In general, prototype models of aerospace vehicle, aircraft or high speed wing bodies (even in automobiles), objects are tested in a wind tunnel test facility to get theoretical data to design the object at optimum solutions. Wind tunnels are available in a large range of mach numbers at subsonic to hyper velocity flow range. Before testing a model with a wind tunnel test facility, it is necessary to calibrate the flow parameters such as pressure, mach number, velocity, density, temperature distribution throughout the test section of the wind tunnel in 3 dimensions.

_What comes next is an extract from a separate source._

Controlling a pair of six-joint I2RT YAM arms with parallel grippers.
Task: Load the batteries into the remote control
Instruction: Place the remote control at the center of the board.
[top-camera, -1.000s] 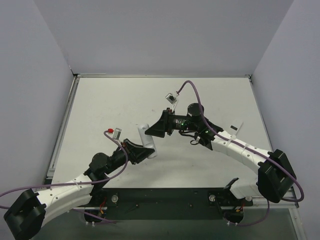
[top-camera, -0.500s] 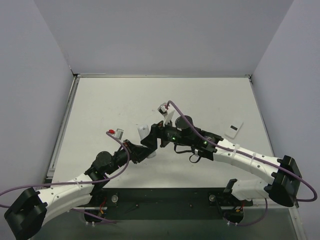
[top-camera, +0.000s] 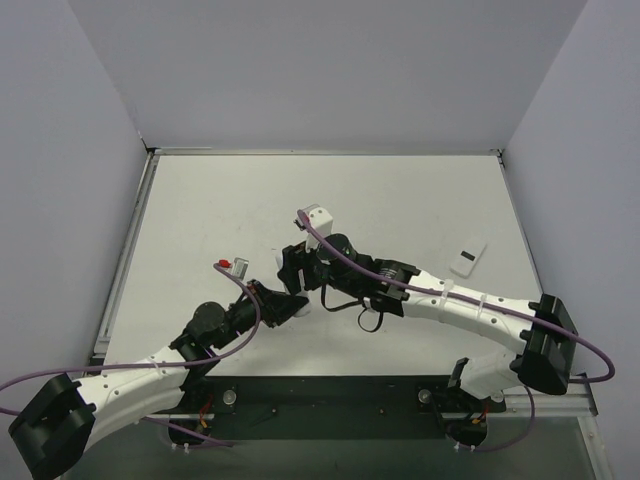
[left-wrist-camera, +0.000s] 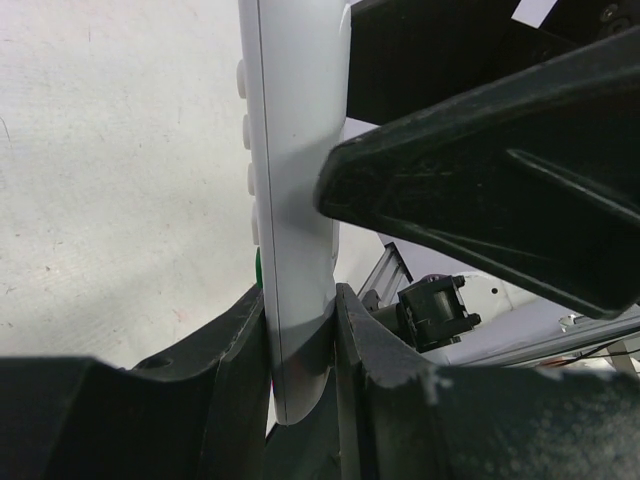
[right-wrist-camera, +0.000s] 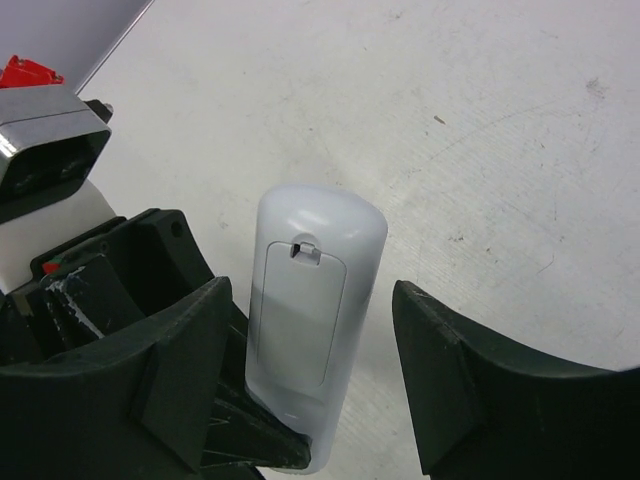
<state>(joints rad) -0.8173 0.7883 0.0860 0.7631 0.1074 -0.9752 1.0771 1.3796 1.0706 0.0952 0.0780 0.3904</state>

In practice for getting optimum solution it is assumed that the flow over a wing body or test specimen should be a laminar flow and its is not possible to achieve a matured laminar flow at the test section, as possible turbulence level can be reduced by using honeycomb before the test section for a subsonic wind tunnel, and by using an settling chamber for a supersonic wind tunnel it is found that the flow will not be a fully matured laminar one.
The flow angularity and flow characteristics in a supersonic wind tunnel play a conceptual role in test section should be measured at a mixture of flow velocity and it is usually calibrated by using either cone or wedge flow analyzing equipment. In the analysis it is noted that the sensitivities of the yaw meter is maximum when the wedge or cone angles are maximum, but it’s not possible to have a maximum angle cone or wedge because of the detached wave & tunnel blockage factors. The calibration of a supersonic tunnel includes determining the Mach number range, pressure range trough out the test section of various range of operating velocity.
It is necessary to design a yaw meter to measure flow angularity inside the test section practically, Computational Analyses are carried out separately with 2 dimensional and 3 dimensional approaches. On the other hand, for problems such as the thermal analysis, wave angle, shock waves, blockage factors and considering the previous analysis and the existing data by accounting all the aerodynamic and mechanical loading a yaw meter can be designed for predicting the flow patterns at test section. The objective of the present thesis is to have a new design of yaw meter up to a mach number range of 0.3 to 2.5 and practically with 9 probes (45 tapings) The calculations will be validated by Computational approach an logically merging data with existing experimental results.